Each line of the listing below that includes "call" should be reported.

:: DATASET EXTRACT ::

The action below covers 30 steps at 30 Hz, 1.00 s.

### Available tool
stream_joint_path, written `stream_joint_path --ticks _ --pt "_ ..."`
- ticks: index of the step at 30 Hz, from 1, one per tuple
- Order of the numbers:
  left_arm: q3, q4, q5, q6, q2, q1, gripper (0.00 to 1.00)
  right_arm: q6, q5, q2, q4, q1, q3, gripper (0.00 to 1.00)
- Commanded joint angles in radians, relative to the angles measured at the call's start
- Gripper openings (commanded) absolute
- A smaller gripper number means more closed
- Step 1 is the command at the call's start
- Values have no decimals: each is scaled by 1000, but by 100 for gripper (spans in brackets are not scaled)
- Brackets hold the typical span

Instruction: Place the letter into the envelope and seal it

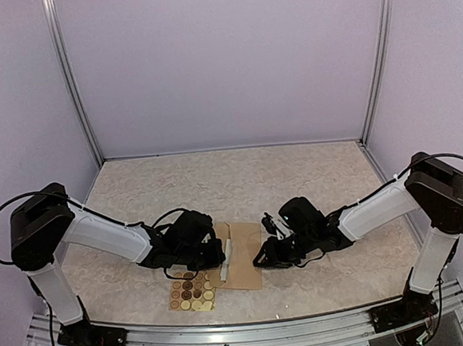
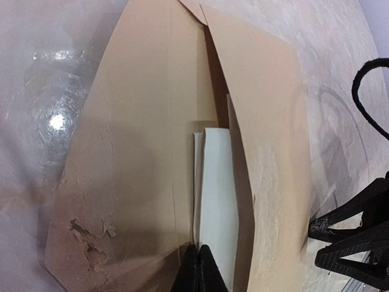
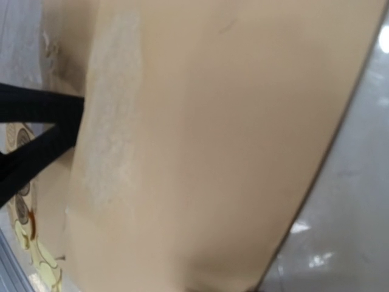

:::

◆ ANSWER TO THIS PROBLEM:
- Commanded joint angles in radians, relative to the angles measured at the call's start
- Step 1 is the command at the call's start

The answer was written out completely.